IEEE Trans Image Process. 2021;30:2155-2167. doi: 10.1109/TIP.2021.3049948. Epub 2021 Jan 26.
Cross-domain pedestrian detection, which has been attracting much attention, assumes that the training and test images are drawn from different data distributions. Existing methods focus on aligning the descriptions of whole candidate instances between source and target domains. Since there exists a giant visual difference among the candidate instances, aligning whole candidate instances between two domains cannot overcome the inter-instance difference. Compared with aligning the whole candidate instances, we consider that aligning each type of instances separately is a more reasonable manner. Therefore, we propose a novel Selective Alignment Network for cross-domain pedestrian detection, which consists of three components: a Base Detector, an Image-Level Adaptation Network, and an Instance-Level Adaptation Network. The Image-Level Adaptation Network and Instance-Level Adaptation Network can be regarded as the global-level and local-level alignments, respectively. Similar to the Faster R-CNN, the Base Detector, which is composed of a Feature module, an RPN module and a Detection module, is used to infer a robust pedestrian detector with the annotated source data. Once obtaining the image description extracted by the Feature module, the Image-Level Adaptation Network is proposed to align the image description with an adversarial domain classifier. Given the candidate proposals generated by the RPN module, the Instance-Level Adaptation Network firstly clusters the source candidate proposals into several groups according to their visual features, and thus generates the pseudo label for each candidate proposal. After generating the pseudo labels, we align the source and target domains by maximizing and minimizing the discrepancy between the prediction of two classifiers iteratively. Extensive evaluations on several benchmarks demonstrate the effectiveness of the proposed approach for cross-domain pedestrian detection.

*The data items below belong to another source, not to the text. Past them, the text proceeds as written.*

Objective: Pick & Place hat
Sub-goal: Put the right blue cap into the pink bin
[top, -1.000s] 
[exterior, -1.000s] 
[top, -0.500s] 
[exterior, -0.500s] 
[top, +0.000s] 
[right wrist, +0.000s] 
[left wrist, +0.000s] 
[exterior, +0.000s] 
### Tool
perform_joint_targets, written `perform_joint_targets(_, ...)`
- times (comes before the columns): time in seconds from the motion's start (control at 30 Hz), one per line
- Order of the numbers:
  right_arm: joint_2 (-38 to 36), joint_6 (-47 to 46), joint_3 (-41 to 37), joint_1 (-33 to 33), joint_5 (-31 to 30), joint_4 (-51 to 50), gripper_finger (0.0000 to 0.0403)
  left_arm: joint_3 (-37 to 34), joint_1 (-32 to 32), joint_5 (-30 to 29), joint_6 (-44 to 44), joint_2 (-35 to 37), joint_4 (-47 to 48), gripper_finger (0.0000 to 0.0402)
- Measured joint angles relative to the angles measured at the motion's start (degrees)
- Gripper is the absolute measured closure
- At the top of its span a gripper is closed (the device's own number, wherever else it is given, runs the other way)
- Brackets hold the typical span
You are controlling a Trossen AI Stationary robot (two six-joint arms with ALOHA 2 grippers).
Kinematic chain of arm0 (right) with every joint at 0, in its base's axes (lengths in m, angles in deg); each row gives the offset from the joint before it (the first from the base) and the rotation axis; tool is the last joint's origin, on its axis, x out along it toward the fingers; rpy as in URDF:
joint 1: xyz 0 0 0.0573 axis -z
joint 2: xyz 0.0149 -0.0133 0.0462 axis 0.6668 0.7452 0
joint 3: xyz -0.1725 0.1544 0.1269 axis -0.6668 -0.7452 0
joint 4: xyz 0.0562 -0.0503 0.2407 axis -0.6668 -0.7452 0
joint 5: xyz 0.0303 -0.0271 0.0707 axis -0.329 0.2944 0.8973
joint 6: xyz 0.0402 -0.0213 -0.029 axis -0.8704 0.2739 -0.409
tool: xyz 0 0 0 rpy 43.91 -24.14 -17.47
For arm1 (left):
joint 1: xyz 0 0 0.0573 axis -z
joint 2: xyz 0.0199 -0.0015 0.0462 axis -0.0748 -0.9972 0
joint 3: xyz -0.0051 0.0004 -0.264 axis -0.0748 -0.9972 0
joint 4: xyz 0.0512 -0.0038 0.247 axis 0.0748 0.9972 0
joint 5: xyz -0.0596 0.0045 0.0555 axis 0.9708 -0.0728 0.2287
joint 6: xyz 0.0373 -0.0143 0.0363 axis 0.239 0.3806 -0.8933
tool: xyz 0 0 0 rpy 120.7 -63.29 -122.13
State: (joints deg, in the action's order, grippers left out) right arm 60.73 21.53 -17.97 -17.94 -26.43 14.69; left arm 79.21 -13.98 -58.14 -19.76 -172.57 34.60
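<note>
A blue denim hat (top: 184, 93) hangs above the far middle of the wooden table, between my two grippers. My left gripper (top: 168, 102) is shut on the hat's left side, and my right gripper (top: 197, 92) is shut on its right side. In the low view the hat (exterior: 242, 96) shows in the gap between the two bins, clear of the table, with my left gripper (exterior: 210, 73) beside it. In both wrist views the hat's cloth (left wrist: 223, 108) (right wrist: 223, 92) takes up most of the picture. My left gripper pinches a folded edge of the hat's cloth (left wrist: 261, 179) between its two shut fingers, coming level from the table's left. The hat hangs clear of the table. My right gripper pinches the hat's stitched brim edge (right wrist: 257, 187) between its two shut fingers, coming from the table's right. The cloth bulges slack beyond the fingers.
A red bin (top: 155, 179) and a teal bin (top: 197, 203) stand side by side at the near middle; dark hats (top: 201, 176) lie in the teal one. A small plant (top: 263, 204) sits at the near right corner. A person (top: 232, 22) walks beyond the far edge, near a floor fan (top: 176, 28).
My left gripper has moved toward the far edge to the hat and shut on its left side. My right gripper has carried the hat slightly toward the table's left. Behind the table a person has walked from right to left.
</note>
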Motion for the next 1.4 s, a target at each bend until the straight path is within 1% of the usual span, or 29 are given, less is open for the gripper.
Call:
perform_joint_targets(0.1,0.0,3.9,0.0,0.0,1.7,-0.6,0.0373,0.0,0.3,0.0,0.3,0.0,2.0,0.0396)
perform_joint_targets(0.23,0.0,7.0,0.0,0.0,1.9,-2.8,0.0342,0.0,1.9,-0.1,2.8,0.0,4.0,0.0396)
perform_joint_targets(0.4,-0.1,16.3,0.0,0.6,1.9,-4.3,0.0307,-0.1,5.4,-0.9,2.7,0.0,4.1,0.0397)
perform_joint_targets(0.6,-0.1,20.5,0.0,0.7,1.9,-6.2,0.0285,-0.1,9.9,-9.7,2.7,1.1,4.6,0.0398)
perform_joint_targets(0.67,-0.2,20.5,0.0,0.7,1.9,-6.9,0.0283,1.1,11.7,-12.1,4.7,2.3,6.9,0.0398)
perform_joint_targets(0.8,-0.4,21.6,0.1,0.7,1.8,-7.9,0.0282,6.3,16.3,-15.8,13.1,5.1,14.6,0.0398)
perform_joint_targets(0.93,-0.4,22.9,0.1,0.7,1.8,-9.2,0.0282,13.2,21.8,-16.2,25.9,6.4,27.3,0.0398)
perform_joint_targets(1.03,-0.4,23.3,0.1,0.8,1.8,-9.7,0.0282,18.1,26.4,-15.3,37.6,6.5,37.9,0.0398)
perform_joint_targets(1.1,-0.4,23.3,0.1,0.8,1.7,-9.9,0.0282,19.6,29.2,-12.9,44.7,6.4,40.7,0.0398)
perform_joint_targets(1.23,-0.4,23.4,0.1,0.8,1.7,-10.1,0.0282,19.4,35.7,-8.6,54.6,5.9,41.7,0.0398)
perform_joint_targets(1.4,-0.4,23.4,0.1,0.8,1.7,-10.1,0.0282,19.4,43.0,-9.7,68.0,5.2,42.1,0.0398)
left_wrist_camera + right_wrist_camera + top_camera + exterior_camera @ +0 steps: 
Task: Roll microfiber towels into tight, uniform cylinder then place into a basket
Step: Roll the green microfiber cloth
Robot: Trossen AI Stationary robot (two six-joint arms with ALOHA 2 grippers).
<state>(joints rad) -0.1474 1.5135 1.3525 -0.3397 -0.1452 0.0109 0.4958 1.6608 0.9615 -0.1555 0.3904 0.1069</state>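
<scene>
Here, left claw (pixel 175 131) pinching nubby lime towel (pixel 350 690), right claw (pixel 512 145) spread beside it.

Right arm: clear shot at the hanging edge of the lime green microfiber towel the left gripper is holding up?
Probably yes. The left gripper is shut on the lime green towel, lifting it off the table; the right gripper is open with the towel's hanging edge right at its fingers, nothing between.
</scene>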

跨领域行人检测受到了广泛关注,它假设训练图像和测试图像来自不同的数据分布。现有的方法主要集中在对齐源域和目标域中候选实例的整体描述。由于候选实例之间存在巨大的视觉差异,因此在两个域之间对齐整个候选实例并不能克服实例间的差异。与对齐整个候选实例相比,我们认为分别对齐每种类型的实例是一种更合理的方式。因此,我们提出了一种新的跨领域行人检测选择性对齐网络,它由三个组件组成:基础检测器、图像级自适应网络和实例级自适应网络。图像级自适应网络和实例级自适应网络可以分别看作是全局级和局部级对齐。与 Faster R-CNN 类似,基础检测器由特征模块、RPN 模块和检测模块组成,用于使用带有注释的源数据推断出稳健的行人检测器。一旦获得由特征模块提取的图像描述,就会使用图像级自适应网络来对齐图像描述与对抗性域分类器。给定 RPN 模块生成的候选建议,实例级自适应网络首先根据其视觉特征将源候选建议聚类为几个组,从而为每个候选建议生成伪标签。生成伪标签后,我们通过最大化和最小化两个分类器的预测之间的差异来迭代地对齐源域和目标域。在几个基准上的广泛评估表明,该方法在跨领域行人检测方面是有效的。